An infinite sequence of epicycles could be used to accurate model any orbital path, in a similar sense to how a Taylor series can represent any function as an infinite series of polynomials. It's not wrong in the mathematical sense, but rather the philosophical: a needlessly complex theory that is hard to work with and which provides no advantages or insight over the simpler theory is declared wrong, even if it provides, or could provide the same predictions.
So it is with quantum mechanics. The standard Copenhagen interpretation of QM requires notions of observers and mysterious faster-than-light transfer of state which is really hard to reconcile with the modern scientific view of the world. The mystery surrounding it (in the religious sense) has let to disproportionally many cranks who misinterpret the theory into statements about "quantum consciousness" or other new-age nonsensical tie-ins.
However these issues arise to a lesser extent with the many-worlds interpretation, and not at all with pilot wave theory. The former is nothing more than reinterpretation of the same equations, and the latter is a different formulation that is nevertheless mathematically identical as far as it has been worked out. If we had started with many-worlds, or better yet pilot-wave, then we wouldn't have a century of people growing up with 2nd-hand tales about how the world is governed by a mystical and incomprehensible theory of matter that even physicists don't understand. Which is utter bullocks.

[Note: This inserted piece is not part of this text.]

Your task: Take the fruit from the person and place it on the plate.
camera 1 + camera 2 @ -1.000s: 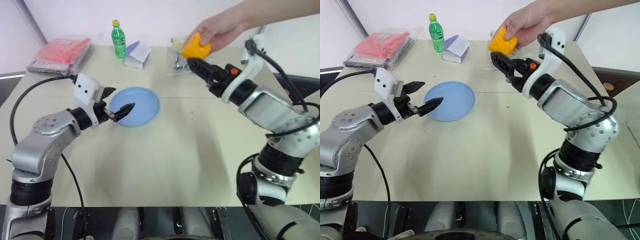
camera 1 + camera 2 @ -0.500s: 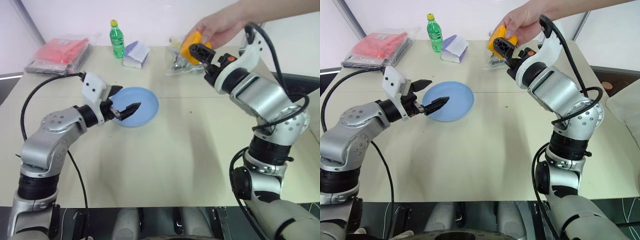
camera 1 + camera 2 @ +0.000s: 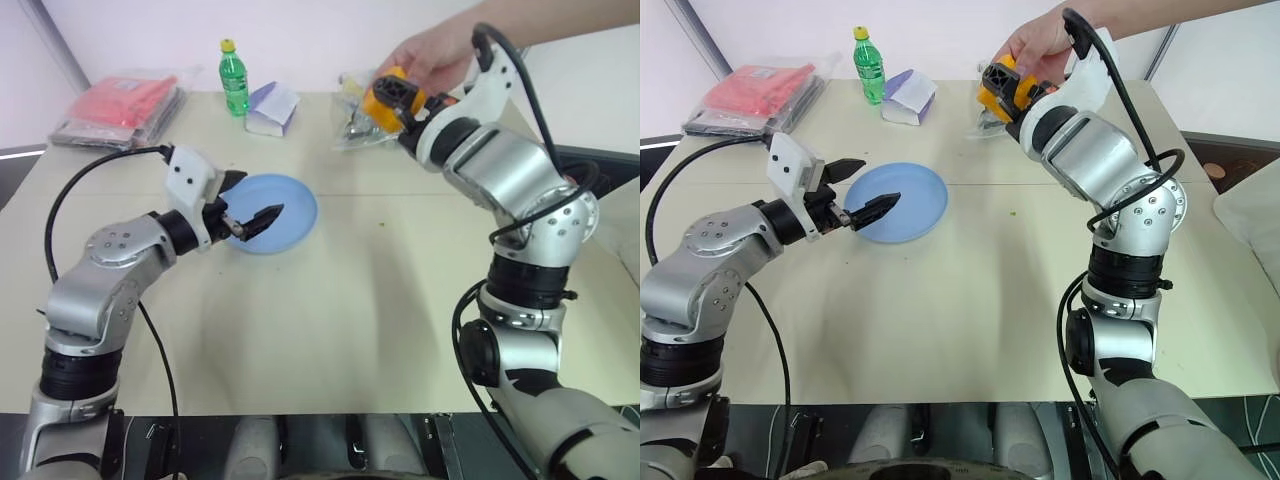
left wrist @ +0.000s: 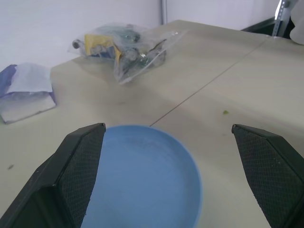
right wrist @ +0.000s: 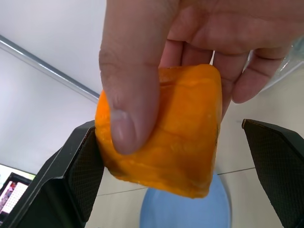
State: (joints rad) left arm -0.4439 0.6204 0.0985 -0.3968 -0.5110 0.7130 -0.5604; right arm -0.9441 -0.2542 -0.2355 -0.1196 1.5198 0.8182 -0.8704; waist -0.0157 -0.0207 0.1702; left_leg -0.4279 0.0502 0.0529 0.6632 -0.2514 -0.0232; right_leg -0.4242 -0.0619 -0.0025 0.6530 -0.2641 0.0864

I didn't say it is mathematically wrong
> It is "wrong" by Ockham's razor.
You do know that there are dozens of mathematical and formal versions of Ockham's razor.
Show me a formal version in which it is wrong. Otherwise arguing about this is like discussing politics where the loudest voice wins. Using English to debate the philosophical foundations of physcis after almost a hundred years of Hilbert, Gödel etc is what is wrong.
> Do it yourself.
This is why the Copenhagen interpretation still lives on and will live on if its detractors are too lazy to formalize things decently.